Day four was both humbling and exhilarating. After another 60 km ride, I arrived in Kentville. My stay was in the home of a couple, in their sixties, who were avid cyclists. Here I was exhausted from several daunting uphills. That would soon seem trivial. Over dinner they shared stories and pictures from their recent ride: A six month bicycling expedition from the southern tip of South America upward. Wow. Talk about awe inspiring. Such nice people, too.
Highlights Of My Next Five And A Half Weeks
After those first few days I settled into a nice routine. I’d wake up and devour a hearty breakfast. Pack up my bags and set my course. Pedal till hungry again, stop to eat, repeat. At night I would update my social media, call family, chat with the bed and breakfast host, or just plunge into deep sleep. Every few days I’d interview people and post the video online.
I loved the variety of folk I met and spoke with. From Nova Scotia, into New Brunswick, through eastern Quebec, to Ottawa and back toward Toronto in week six, where I deliberately cut through rural Ontario to stay on farms and in people’s homes.
Throughout it all I found almost everyone to be very friendly and helpful. When I explained what I was riding for, we had lively, open conversations. I spoke with anti-vaccine and pro-vaccine advocates. Convoy supporters and those vehemently opposed. Individuals and families across ethnicities, cultures, gender identities, sexual orientations, ages. I’d caught Covid during my second week, and was lent a hand time and again to keep me going.
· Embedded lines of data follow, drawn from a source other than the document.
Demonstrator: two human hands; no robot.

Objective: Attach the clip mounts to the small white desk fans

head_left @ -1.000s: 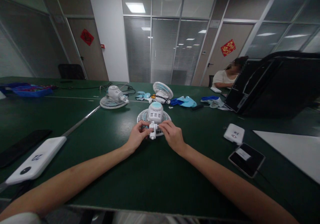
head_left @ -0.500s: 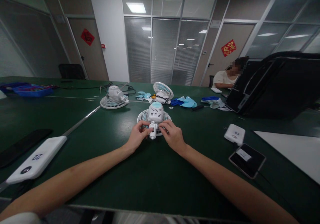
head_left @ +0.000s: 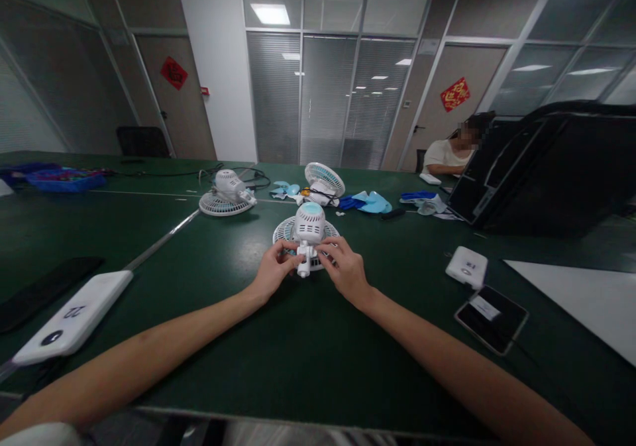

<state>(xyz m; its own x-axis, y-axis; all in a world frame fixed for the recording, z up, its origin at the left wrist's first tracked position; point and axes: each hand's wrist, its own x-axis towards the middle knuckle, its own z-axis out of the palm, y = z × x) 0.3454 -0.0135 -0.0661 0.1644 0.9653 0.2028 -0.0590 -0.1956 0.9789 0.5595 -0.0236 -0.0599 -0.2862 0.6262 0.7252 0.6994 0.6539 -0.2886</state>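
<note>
A small white electric fan [head_left: 310,224] lies face down on the green table in front of me, its motor housing up and its grille against the tabletop. Its white neck joint [head_left: 304,260] points toward me. My left hand [head_left: 271,270] is closed on the left side of that joint, thumb and fingers pinching it. On the other side my right hand [head_left: 346,272] pinches a small white knob [head_left: 313,252] at the joint; the fingertips hide most of it.
A second fan [head_left: 227,194] and a third fan [head_left: 324,182] stand farther back, near light-blue fan blades [head_left: 373,203]. A white power bank [head_left: 74,317] lies left, a phone [head_left: 491,319] right. A large black case [head_left: 546,167] and a seated person [head_left: 447,156] are beyond.
The fingers of my right hand have shifted slightly at the knob. My left hand and the fan stay in place.
</note>
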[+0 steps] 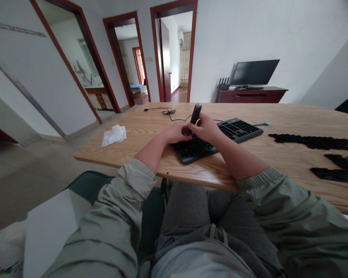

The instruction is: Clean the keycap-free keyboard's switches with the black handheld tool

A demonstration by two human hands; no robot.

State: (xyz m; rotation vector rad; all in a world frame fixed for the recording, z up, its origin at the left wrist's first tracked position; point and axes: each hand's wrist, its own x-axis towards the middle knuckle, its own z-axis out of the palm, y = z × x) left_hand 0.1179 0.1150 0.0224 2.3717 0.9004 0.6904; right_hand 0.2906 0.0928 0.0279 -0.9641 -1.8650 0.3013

Meanwhile Ms. Naturkach and Mosaic Institute cheered me on wholeheartedly.
Was It Worth All The Effort?
You might be wondering if all the prep, expense, and tribulations of riding that far were worth it. Though my Covid bout set me back for a week, leaving me scarce time to fundraise as I’d intended to, I definitely think the venture was worthwhile. We generated incremental exposure for Mosaic’s noble undertakings. I got to experience previously unknown parts of our country, and its citizens, in such natural settings.
Most crucially, it confirmed for me the power of respectful discussion. I admit that, too often, I tend to brush off views that clash with my own. It was not easy for me to listen to some notions people shared during my trip. They went against my sense of social justice, or secular government, even logic. Still, merely holding civil dialogues brought us a step closer to seeing one another as fellow humans. That, to me, was the most meaningful and satisfying part of my journey.